- Problem statement: Leave out the images and repeat the listing below without a single change.

#### Given material

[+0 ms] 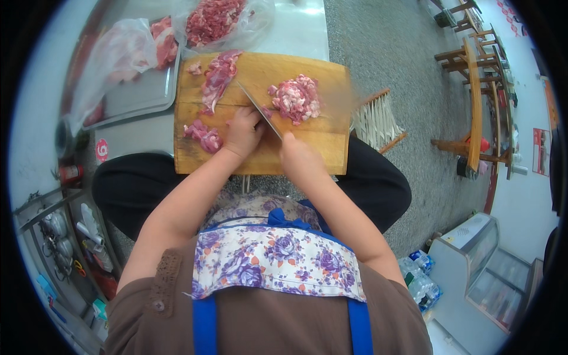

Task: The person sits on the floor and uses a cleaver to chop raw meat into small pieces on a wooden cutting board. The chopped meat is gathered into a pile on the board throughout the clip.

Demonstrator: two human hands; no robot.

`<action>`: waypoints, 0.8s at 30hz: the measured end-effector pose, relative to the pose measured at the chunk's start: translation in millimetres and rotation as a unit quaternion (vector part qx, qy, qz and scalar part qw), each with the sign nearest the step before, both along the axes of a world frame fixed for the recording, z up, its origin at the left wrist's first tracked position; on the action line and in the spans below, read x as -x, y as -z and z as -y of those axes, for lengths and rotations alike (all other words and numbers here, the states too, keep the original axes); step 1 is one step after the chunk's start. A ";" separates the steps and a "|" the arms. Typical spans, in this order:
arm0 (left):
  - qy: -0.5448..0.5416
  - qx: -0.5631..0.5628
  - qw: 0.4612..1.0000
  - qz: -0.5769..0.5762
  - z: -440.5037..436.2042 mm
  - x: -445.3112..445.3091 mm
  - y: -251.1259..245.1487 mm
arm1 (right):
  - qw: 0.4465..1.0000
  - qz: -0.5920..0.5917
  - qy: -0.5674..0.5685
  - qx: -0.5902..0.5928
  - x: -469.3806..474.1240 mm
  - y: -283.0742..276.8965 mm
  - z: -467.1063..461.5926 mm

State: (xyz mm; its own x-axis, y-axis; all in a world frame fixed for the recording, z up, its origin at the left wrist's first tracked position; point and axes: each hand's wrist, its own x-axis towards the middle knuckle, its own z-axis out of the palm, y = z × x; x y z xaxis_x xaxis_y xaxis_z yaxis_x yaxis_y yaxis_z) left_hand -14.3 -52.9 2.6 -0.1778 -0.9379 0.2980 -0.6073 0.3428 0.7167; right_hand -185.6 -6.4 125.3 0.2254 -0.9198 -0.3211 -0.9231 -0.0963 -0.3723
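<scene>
My right hand (301, 153) grips the handle of a kitchen knife (262, 111), its blade slanting up and left over a wooden cutting board (333, 146). Just left of the blade, my left hand (243, 131) rests with curled fingers, close to a small piece of meat (266, 112) by the blade. Whether those fingers pinch anything is hidden. A long slab of raw meat (219, 76) lies at the board's upper left. Chopped meat (296, 98) is heaped right of the knife. A few meat chunks (204, 136) sit at the lower left.
Beyond the board, a plastic bag (262, 26) holds minced meat (211, 20). To the left, a metal tray (137, 95) bears bagged meat (165, 42). A stool with a woven seat (377, 120) stands at the right. Wooden benches (474, 106) line the far right.
</scene>
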 end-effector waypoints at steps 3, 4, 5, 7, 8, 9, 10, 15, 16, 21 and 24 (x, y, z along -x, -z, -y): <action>0.012 0.016 1.000 0.016 -0.2 0.2 -4.9 | 0.999 -0.005 -0.001 0.042 -16.0 21.8 24.3; 0.004 0.015 1.000 0.024 -0.8 0.1 -5.2 | 0.999 -0.009 0.000 0.036 -13.5 23.9 21.6; -0.004 0.014 0.999 0.032 -3.1 0.4 -4.1 | 0.999 -0.014 0.002 0.030 -10.4 24.9 16.5; -0.018 0.009 0.999 0.042 0.5 2.3 -5.0 | 0.999 -0.012 0.001 0.034 3.7 28.8 4.6; -0.025 0.002 0.999 0.047 1.8 2.2 -6.1 | 0.999 -0.004 -0.001 0.041 19.0 31.1 -10.4; -0.030 -0.009 0.998 0.050 0.8 2.5 -7.2 | 0.999 0.004 -0.003 0.045 33.2 28.6 -26.7; -0.040 -0.017 0.998 0.046 0.6 3.4 -9.1 | 0.999 -0.018 0.004 0.030 44.2 20.7 -40.3; -0.100 -0.030 0.993 -0.052 -7.9 2.5 -18.7 | 0.999 -0.029 0.036 0.027 64.5 -11.5 -63.5; -0.076 -0.028 0.996 -0.038 -7.1 -0.1 -17.7 | 0.998 -0.024 0.036 0.039 61.0 -13.4 -63.7; 0.007 0.024 1.000 0.011 -3.8 -9.6 -9.0 | 0.999 -0.021 0.009 0.039 35.5 -11.4 -55.5; 0.004 0.023 1.000 0.017 -7.9 -10.6 -10.2 | 1.000 -0.017 0.005 0.015 31.3 -2.5 -54.4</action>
State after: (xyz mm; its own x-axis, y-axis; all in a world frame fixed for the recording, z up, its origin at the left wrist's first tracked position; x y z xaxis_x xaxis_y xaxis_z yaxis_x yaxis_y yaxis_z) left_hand -3.7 -45.0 12.8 -0.1968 -0.9214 0.3351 -0.6280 0.3810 0.6786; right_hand -216.9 48.0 127.9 0.2051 -0.9317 -0.2997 -0.9362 -0.0974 -0.3378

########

- Answer area:
[+0 ms] 

Task: The person sits on the floor and uses a cleaver to chop raw meat into small pieces on a wooden cutting board. The chopped meat is gathered into a pile on the board throughout the clip.

Demonstrator: two human hands; no robot.

`<action>`: waypoints, 0.8s at 30hz: the measured end-effector pose, relative to the pose measured at the chunk's start: translation in millimetres and rotation as a unit quaternion (vector part qx, qy, qz and scalar part qw), each with the sign nearest the step before, both along the axes of a world frame fixed for the recording, z up, its origin at the left wrist's first tracked position; on the action line and in the spans below, read x as -x, y as -z and z as -y of those axes, for lengths and rotations alike (all other words and numbers here, the states too, keep the original axes); step 1 is one step after the chunk's start. A ";" separates the steps and a "|" the arms. Typical spans, in this order:
arm0 (left):
  - qy: -0.5448..0.5416
  - qx: -0.5631..0.5628
  - qw: 0.4612..1.0000
  - qz: -0.5769..0.5762
  - z: -440.5037..436.2042 mm
  - x: -445.3112..445.3091 mm
  - y: -251.1259..245.1487 mm
arm1 (right):
  - qw: 0.4465..1.0000
  - qz: -0.5920..0.5917
  - qy: -0.5674..0.5685
  - qx: -0.5902..0.5928
  - x: -469.3806..474.1240 mm
  - y: -283.0742..276.8965 mm
  - z: -467.1063..461.5926 mm

State: (xyz mm; its own x-axis, y-axis; all in a world frame fixed for the recording, z up, its origin at the left wrist's first tracked position; point and axes: each hand's wrist, its own x-axis towards the middle knuckle, its own z-axis out of the palm, y = z × x; x y z xaxis_x xaxis_y xaxis_z yaxis_x yaxis_y yaxis_z) left_hand -14.3 -52.9 2.6 -0.1778 -0.9379 0.2980 -0.6073 0.3428 0.7167; right_hand -185.6 -6.4 125.3 0.2254 -0.9198 -0.3211 -0.9231 -0.0963 -0.3723
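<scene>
My right hand (301, 153) grips the handle of a kitchen knife (262, 111), its blade slanting up and left over a wooden cutting board (333, 146). Just left of the blade, my left hand (243, 131) rests with curled fingers, close to a small piece of meat (266, 112) by the blade. Whether those fingers pinch anything is hidden. A long slab of raw meat (219, 76) lies at the board's upper left. Chopped meat (296, 98) is heaped right of the knife. A few meat chunks (204, 136) sit at the lower left.
Beyond the board, a plastic bag (262, 26) holds minced meat (211, 20). To the left, a metal tray (137, 95) bears bagged meat (165, 42). A stool with a woven seat (377, 120) stands at the right. Wooden benches (474, 106) line the far right.
</scene>
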 end-effector waypoints at steps 3, 4, 5, 7, 8, 9, 10, 15, 16, 21 and 24 (x, y, z along -x, -z, -y): <action>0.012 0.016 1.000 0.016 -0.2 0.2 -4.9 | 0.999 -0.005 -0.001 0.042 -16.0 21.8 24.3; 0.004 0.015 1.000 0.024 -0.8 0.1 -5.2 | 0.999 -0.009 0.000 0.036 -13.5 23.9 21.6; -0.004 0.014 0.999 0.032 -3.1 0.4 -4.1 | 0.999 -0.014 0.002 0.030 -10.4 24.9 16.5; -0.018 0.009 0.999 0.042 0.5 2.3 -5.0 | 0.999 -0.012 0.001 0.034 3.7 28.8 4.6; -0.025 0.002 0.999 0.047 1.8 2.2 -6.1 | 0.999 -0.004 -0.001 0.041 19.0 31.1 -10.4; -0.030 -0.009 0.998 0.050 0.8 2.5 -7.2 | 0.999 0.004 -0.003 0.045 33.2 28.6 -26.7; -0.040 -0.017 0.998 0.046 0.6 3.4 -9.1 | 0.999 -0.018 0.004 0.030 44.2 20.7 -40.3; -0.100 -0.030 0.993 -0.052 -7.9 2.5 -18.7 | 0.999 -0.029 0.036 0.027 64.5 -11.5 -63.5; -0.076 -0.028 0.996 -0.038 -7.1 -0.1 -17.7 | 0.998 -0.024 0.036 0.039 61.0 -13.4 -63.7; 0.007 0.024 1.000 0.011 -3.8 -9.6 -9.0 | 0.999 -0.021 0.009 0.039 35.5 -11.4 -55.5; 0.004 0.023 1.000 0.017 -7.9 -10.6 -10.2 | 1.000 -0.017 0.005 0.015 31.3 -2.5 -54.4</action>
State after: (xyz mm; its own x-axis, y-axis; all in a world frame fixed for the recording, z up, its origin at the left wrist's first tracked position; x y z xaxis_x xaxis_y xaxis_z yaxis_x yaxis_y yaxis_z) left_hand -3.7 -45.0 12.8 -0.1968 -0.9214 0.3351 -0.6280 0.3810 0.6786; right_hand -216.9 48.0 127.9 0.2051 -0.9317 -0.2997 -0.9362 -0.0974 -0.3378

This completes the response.